‘Syringe Bandit’ Case Takes a Twist : Courts: Northridge man pleads innocent to crimes. Hours later, another man uses similar method to rob dry cleaner.
A Northridge man pleaded not guilty Friday to charges he was the “Syringe Bandit” who committed a string of San Fernando Valley robberies in which victims were threatened with a hypodermic purportedly containing AIDS-tainted blood. Hours later, another robber used a similar technique at a Woodland Hills dry cleaner.
The robber, described as a man of Asian appearance between 25 and 30 years old, took several hundred dollars from the Rose Dry Cleaners on Ventura Boulevard about 5:30 p.m., Los Angeles police said
The robber brandished a hypodermic needle at a clerk but did not say what the syringe contained or threaten to use it, said Sgt. Ted Hanson, who declined to reveal the exact amount of money stolen.
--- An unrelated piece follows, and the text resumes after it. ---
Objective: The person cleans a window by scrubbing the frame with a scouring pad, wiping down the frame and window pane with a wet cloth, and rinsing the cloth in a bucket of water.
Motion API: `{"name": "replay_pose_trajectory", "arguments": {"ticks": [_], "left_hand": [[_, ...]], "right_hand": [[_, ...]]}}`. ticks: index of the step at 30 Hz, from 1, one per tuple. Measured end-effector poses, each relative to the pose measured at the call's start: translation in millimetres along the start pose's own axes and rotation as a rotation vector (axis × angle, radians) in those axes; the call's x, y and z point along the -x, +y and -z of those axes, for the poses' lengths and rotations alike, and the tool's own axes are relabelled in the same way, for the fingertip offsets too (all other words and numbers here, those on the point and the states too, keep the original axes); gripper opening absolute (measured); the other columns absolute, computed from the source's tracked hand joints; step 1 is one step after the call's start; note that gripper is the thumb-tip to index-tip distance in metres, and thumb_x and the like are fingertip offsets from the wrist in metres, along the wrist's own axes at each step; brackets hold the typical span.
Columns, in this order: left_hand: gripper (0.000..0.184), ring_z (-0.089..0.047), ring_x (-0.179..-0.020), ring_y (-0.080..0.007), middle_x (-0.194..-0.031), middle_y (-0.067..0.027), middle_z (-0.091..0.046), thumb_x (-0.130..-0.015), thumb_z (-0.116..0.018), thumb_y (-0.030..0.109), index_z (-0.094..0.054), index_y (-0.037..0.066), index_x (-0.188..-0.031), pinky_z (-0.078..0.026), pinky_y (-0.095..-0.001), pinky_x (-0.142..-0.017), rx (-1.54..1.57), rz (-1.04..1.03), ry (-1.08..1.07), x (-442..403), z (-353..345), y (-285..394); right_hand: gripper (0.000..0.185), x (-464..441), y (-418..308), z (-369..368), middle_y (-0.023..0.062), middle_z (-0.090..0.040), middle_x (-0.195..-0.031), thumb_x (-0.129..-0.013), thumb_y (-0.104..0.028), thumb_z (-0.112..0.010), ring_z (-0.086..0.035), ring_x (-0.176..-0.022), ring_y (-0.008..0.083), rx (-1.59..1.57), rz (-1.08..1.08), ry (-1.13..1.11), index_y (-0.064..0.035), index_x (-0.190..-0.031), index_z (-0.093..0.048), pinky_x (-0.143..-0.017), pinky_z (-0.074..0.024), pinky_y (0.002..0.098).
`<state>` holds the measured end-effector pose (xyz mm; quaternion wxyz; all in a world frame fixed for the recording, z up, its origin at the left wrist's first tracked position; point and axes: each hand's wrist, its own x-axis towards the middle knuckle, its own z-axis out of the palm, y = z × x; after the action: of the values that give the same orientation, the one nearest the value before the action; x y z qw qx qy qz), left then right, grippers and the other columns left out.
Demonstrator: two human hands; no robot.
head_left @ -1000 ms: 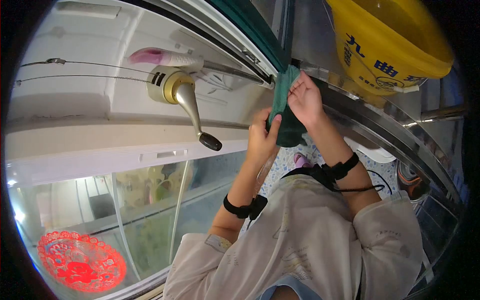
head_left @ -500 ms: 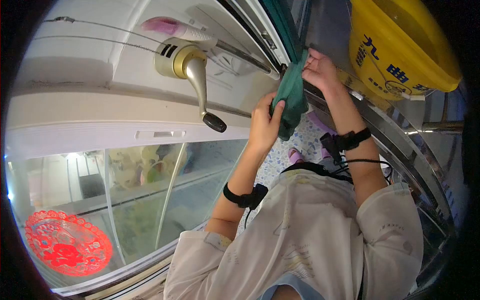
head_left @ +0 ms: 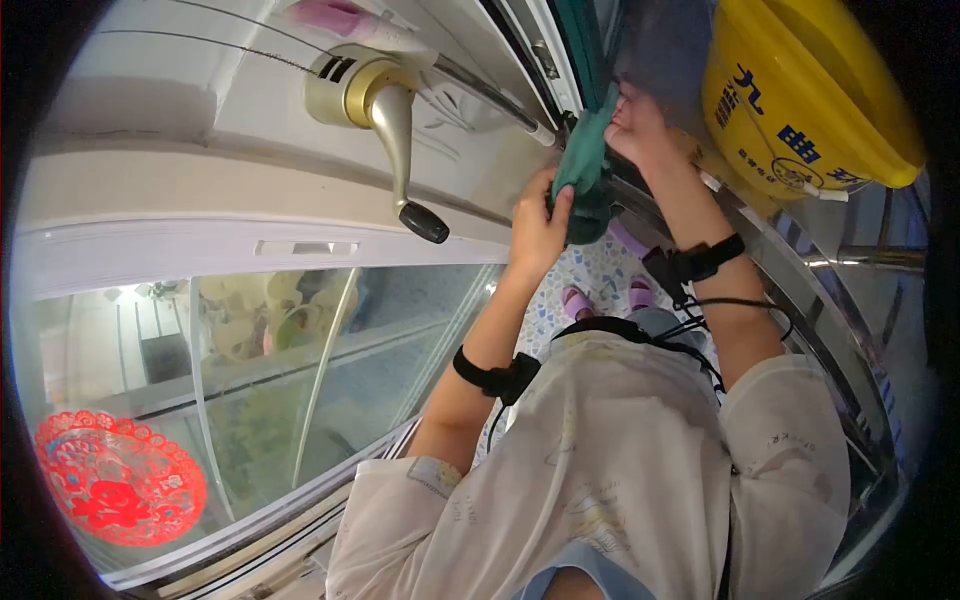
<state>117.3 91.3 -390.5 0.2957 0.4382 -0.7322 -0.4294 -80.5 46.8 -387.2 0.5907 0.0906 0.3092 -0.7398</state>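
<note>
A thin green cloth (head_left: pixel 580 160) hangs bunched beside a white-framed window edge, continuing up into a darker green strip of fabric (head_left: pixel 578 45). My left hand (head_left: pixel 540 225) grips its lower part, thumb on top, with loose folds drooping below the fingers. Higher up, my right hand (head_left: pixel 637 125) has its fingers curled inward at the cloth's right edge, pinching it. Those fingertips are partly hidden by the fabric.
A hand crank (head_left: pixel 385 115) with wires is mounted on the left wall, beside a metal rod (head_left: pixel 490 97). Below is a sliding window (head_left: pixel 270 380) with a red paper cut-out (head_left: pixel 120 478). At right, a yellow bucket (head_left: pixel 790 100) sits near metal railings (head_left: pixel 865 258).
The cloth's drooping lower end has drawn up and bunched closer to my left hand. Both hands stay on the fabric, and the view has shifted slightly.
</note>
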Motion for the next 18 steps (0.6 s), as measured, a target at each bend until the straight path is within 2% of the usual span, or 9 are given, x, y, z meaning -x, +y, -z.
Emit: {"name": "replay_pose_trajectory", "arguments": {"ticks": [1, 2, 3, 4, 6, 8, 11, 13, 18], "left_hand": [[0.024, -0.059, -0.079, -0.0250, -0.092, -0.0190, -0.061, -0.090, -0.058, 0.012, -0.058, -0.001, -0.109, -0.045, -0.0317, -0.073, 0.001, -0.002, -0.003, 4, 1, -3], [0.024, -0.056, -0.078, -0.0205, -0.090, -0.0166, -0.061, -0.090, -0.058, 0.013, -0.059, -0.001, -0.110, -0.044, -0.0291, -0.072, 0.005, 0.000, 0.007, 9, 2, -10], [0.024, -0.054, -0.077, -0.0161, -0.089, -0.0141, -0.061, -0.090, -0.058, 0.014, -0.059, 0.000, -0.110, -0.044, -0.0266, -0.071, 0.008, 0.003, 0.017, 14, 3, -15], [0.024, -0.054, -0.077, -0.0161, -0.089, -0.0141, -0.061, -0.090, -0.058, 0.014, -0.059, 0.000, -0.110, -0.044, -0.0266, -0.071, 0.007, 0.004, 0.011, 18, 3, -20], [0.024, -0.055, -0.081, -0.0137, -0.091, -0.0100, -0.063, -0.092, -0.057, 0.014, -0.058, -0.001, -0.111, -0.044, -0.0260, -0.073, 0.155, -0.036, 0.033, 25, 3, -25], [0.024, -0.055, -0.083, -0.0132, -0.093, -0.0089, -0.063, -0.093, -0.056, 0.013, -0.058, -0.002, -0.112, -0.044, -0.0260, -0.075, 0.181, -0.008, 0.026, 30, 6, -12], [0.024, -0.056, -0.088, -0.0129, -0.096, -0.0083, -0.064, -0.094, -0.054, 0.011, -0.058, -0.003, -0.113, -0.044, -0.0259, -0.079, 0.178, 0.022, 0.030, 33, 11, -9], [0.024, -0.057, -0.090, -0.0131, -0.098, -0.0088, -0.064, -0.094, -0.054, 0.010, -0.057, -0.004, -0.113, -0.044, -0.0259, -0.081, 0.150, 0.033, 0.033, 32, 13, -15], [0.025, -0.058, -0.093, -0.0135, -0.099, -0.0094, -0.065, -0.094, -0.055, 0.011, -0.057, -0.004, -0.113, -0.044, -0.0260, -0.083, 0.109, 0.028, 0.039, 34, 18, -17]], "right_hand": [[0.025, 1, 5, 4, 0.0021, -0.061, -0.077, -0.099, -0.023, -0.040, -0.057, -0.067, 0.0171, 0.035, -0.001, -0.029, -0.0110, -0.084, -0.056, -0.071, -0.0480, 0.0316], [0.027, -3, 11, 11, 0.0056, -0.065, -0.085, -0.100, -0.024, -0.039, -0.061, -0.075, 0.0194, 0.068, -0.003, -0.057, -0.0088, -0.090, -0.059, -0.077, -0.0498, 0.0335], [0.029, -28, 15, 34, 0.0088, -0.065, -0.090, -0.100, -0.025, -0.038, -0.061, -0.084, 0.0229, 0.096, -0.032, -0.082, -0.0061, -0.095, -0.059, -0.083, -0.0486, 0.0377], [0.032, -54, 20, 58, 0.0121, -0.066, -0.095, -0.100, -0.026, -0.037, -0.061, -0.093, 0.0265, 0.125, -0.060, -0.108, -0.0035, -0.100, -0.060, -0.089, -0.0475, 0.0419], [0.030, -6, 21, 28, 0.0110, -0.066, -0.095, -0.100, -0.026, -0.039, -0.061, -0.090, 0.0245, 0.030, -0.077, -0.076, -0.0036, -0.100, -0.060, -0.088, -0.0477, 0.0396], [0.030, 4, 20, 27, 0.0104, -0.066, -0.094, -0.100, -0.026, -0.040, -0.061, -0.089, 0.0244, 0.025, -0.044, -0.046, -0.0038, -0.101, -0.060, -0.090, -0.0470, 0.0375], [0.032, -2, 24, 43, 0.0104, -0.066, -0.099, -0.100, -0.028, -0.040, -0.061, -0.092, 0.0239, -0.045, -0.157, -0.125, -0.0034, -0.103, -0.060, -0.092, -0.0457, 0.0378], [0.034, 2, 30, 54, 0.0108, -0.065, -0.105, -0.099, -0.031, -0.041, -0.060, -0.097, 0.0241, -0.027, -0.282, -0.356, -0.0032, -0.106, -0.060, -0.094, -0.0450, 0.0395], [0.036, 20, 23, 63, 0.0108, -0.064, -0.108, -0.098, -0.033, -0.043, -0.059, -0.101, 0.0244, -0.002, -0.254, -0.352, -0.0033, -0.108, -0.060, -0.095, -0.0436, 0.0396]]}}
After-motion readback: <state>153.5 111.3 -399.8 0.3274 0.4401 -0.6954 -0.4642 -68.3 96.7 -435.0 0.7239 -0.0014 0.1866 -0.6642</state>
A similar crime occurred March 18 in Hawthorne, where a robber took $20 from the Friendly Market after saying he had AIDS and showing a vial of red fluid to a clerk, Hawthorne police said.
The Woodland Hills holdup Friday was the first such robbery in the Valley since Wesley G. Pledger, 35, of Northridge, was arrested last Saturday, Hanson said.
Pledger pleaded not guilty in San Fernando Municipal Court on Friday to 10 counts of robbery and assault with a deadly weapon stemming from eight holdups in Northridge in which a bandit threatened victims with a syringe he said was filled with his own AIDS-contaminated blood. A preliminary hearing was scheduled for April 27.
Deputy Dist. Atty. Sera Boyadjian said outside the courtroom that she does not plan to have Pledger tested for the AIDS virus. The presence of the virus is irrelevant because no one was stuck with the needle, she said.
The hypodermic needle, which has not been recovered, is considered a deadly weapon by itself, Boyadjian said.
However, Deputy Public Defender Thom Tibor questioned whether a hypodermic syringe, with or without a needle, can be considered a deadly weapon. Tibor said he is still investigating the case, but suggested the wrong man may have been arrested.
Pledger, who is being held in Los Angeles County Central Men’s Jail in lieu of $120,000 bail, was arrested last Saturday after witnesses identified him from photos taken by a store surveillance camera.
Police said that Pledger was on parole for robbery and has a history of drug use. Pledger also lived near where most of the robberies occurred.